Jula: To coś zupełnie innego niż typowy projekt architektoniczny w normalnym świecie. Trzeba mieć pełną świadomość, że geometria, którą tworzysz, musi służyć konkretnym efektom. I nie mówimy tu o komforcie psychicznym, ergonomii, ale o kwestiach gameplay’u. Akurat w przypadku Dying Light mieliśmy parkour, bieganie po ścianach i sufitach. Geometria musiała to wspierać. Jeżeli w pewnym momencie architektura, którą tworzysz, nie wspiera linii fabularnej albo linii gameplay’owej, to znaczy, że została wykonana źle.


Błażej
: Czyli możemy powiedzieć, że nadal obowiązuje nas złota reguła „forma wynika z funkcji”, tyle że funkcją jest grywalność?

Jula: Przy czym funkcja zmienia się zależnie od typu gry. Jeśli mamy strzelankę — będzie inna geometria; jeśli ścigamy się po ulicach — inna. Również jeśli mamy grę typu hack and slash. To się bardzo mocno zmienia. I jeśli w trakcie gry pojawiają się nowe rzeczy, na przykład grappling hook, czyli hak, który był wyrzucany i można było wspinać się po linie, to zmienia nam wszystkie szerokości ulic i elementy, które były wystawione na tych ulicach.


Błażej
: Wydaje się, że jest to nieco bardziej skomplikowane niż projektowanie małej uliczki na osiedlu.

Jula: Tak. Na osiedlu nie musisz dostosowywać kształtu krawężników do tego, jak się układają na nich flaki zombie.


Błażej
: Powiedziałaś, że zachwyciło Cię to, że od razu było widać efekty Twojej pracy. Czy to znaczy, że nie zdarzają się koncepcje, które trafiają na półkę?
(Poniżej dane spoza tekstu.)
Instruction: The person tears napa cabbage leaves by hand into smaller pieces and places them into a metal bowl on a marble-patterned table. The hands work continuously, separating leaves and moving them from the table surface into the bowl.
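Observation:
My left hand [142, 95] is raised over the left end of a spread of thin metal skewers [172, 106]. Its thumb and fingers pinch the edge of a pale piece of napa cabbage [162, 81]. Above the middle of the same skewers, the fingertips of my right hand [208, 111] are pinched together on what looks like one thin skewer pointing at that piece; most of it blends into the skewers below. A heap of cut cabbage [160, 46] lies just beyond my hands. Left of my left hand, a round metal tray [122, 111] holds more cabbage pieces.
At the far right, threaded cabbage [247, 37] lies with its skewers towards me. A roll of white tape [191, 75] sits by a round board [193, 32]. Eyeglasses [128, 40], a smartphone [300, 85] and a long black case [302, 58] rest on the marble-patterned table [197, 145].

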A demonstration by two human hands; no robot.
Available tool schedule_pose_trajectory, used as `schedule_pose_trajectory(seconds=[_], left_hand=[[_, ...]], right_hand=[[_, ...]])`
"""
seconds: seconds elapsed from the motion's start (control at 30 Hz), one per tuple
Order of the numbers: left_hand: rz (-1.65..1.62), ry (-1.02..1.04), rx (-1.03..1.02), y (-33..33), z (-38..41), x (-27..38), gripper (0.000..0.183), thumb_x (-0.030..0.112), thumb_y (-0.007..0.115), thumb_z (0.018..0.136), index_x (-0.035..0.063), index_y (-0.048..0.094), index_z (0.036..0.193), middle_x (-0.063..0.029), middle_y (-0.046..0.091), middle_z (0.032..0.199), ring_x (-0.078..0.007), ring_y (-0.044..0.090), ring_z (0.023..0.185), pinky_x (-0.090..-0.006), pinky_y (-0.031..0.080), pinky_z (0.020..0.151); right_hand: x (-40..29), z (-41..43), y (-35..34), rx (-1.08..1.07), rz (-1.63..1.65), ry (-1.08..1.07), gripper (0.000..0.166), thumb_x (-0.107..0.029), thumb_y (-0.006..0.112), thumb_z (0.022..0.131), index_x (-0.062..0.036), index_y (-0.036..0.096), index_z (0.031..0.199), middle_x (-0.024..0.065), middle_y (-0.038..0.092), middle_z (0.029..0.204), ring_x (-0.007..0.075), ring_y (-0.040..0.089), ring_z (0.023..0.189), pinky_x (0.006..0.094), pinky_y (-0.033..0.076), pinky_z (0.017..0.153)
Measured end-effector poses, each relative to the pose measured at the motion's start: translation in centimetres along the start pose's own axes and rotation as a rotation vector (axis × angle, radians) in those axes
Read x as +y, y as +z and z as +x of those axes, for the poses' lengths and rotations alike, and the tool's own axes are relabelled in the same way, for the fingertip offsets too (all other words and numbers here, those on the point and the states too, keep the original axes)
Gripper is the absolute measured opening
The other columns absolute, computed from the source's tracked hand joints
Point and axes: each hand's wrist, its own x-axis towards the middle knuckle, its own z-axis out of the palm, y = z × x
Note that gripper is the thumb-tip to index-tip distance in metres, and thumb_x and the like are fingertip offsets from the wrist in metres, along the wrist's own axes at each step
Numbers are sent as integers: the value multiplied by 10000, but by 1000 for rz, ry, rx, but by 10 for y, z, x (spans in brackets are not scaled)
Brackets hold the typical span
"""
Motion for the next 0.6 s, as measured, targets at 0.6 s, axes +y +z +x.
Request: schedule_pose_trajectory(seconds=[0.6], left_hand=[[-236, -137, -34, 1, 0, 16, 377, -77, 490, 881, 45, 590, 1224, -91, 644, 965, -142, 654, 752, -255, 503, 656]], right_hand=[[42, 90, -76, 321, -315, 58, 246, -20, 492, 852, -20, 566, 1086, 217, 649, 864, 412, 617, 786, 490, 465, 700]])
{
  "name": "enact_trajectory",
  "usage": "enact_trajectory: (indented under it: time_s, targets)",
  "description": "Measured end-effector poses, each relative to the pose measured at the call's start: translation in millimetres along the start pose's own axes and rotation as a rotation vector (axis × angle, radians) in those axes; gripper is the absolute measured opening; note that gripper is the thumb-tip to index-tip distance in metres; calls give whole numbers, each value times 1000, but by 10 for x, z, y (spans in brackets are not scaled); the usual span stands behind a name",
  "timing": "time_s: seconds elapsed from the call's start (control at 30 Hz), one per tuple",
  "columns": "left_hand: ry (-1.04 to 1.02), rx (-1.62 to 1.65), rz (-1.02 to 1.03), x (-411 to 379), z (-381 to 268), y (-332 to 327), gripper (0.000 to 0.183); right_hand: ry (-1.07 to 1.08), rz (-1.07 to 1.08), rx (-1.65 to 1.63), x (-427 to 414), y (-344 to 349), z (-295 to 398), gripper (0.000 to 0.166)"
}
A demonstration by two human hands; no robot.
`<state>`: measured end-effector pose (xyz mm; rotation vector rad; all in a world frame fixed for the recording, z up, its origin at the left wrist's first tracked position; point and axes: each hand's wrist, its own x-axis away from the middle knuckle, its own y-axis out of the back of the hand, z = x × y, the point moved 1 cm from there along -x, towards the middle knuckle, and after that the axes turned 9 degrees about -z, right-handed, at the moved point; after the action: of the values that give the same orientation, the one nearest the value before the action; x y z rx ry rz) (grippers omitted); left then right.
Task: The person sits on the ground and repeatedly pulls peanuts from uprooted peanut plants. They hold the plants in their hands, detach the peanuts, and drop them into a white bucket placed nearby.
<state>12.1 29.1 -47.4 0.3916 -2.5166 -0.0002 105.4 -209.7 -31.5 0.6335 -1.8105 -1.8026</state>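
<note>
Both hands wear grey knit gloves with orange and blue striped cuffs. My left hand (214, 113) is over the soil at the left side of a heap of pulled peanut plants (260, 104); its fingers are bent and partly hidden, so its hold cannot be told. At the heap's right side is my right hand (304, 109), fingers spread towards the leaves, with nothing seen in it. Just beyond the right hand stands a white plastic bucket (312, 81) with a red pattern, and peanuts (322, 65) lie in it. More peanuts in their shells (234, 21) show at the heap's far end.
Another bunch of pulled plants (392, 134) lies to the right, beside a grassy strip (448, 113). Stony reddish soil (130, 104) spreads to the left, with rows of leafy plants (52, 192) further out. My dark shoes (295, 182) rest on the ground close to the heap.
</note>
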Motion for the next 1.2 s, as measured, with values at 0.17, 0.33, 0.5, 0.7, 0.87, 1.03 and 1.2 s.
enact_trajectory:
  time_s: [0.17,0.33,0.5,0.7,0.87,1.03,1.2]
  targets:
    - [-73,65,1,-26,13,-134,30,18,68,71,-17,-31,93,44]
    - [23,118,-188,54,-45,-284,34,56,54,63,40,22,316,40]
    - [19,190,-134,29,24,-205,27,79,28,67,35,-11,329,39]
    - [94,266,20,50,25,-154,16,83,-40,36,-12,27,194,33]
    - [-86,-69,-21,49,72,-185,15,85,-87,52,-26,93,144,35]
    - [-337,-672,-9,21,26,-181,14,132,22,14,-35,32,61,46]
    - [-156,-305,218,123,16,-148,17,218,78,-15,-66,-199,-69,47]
Jula: Ważna rzecz przy pracy nad grami wideo — musisz kochać swoje dzieło, swoje dzieci, ale czasem trzeba je oddać. Projekt się zmienia, ewoluuje. Pojawiają się nowe aspekty technologiczne, na przykład nowy sposób grywalności, które mogą wpływać na to, że trzeba zmienić całą lokację. Dla mnie to ważne, że obiekty, na które mam wpływ, trafi ają do szerszej rzeszy ludzi niż te sto obiektów, które kiedyś zaprojektowałam, pracując dla biura architektonicznego. I mogę widzieć, jaki to przynosi efekt, jakie wywołuje emocje, czy jest to ciekawe czy nie. Oglądanie walk through osoby z drugiego końca świata, która przechodzi przez „twoje” uliczki i o tym opowiada, to jest coś fenomenalnego.


Błażej
: Mówiłaś o wpływie studiów na pracę, o związkach optymalizacji procesu projektowania i tworzenia gier. Jak myślisz, czy współczesna architektura może czerpać z gier wideo? Pierwsze, co przychodzi mi do głowy, to właśnie koncentracja na efektach, ów element „fajności” w architekturze, w której coś się dzieje, zaskakuje użytkownika. Czy występuje efekt zwrotny i młoda generacja projektantów, wychowana na grach wideo, nawet podświadomie korzysta z tych doświadczeń?

Jula: Życzę tego sobie i nam wszystkim, żeby tak było. Granie zapewnia mocne wrażenia, takie jak sztuka — czasem wręcz katharsis. Mam nadzieję że efekt wsteczny, kiedy gry czerpią z życia, a potem życie czerpie z gier, w przyszłości będzie coraz silniejszy.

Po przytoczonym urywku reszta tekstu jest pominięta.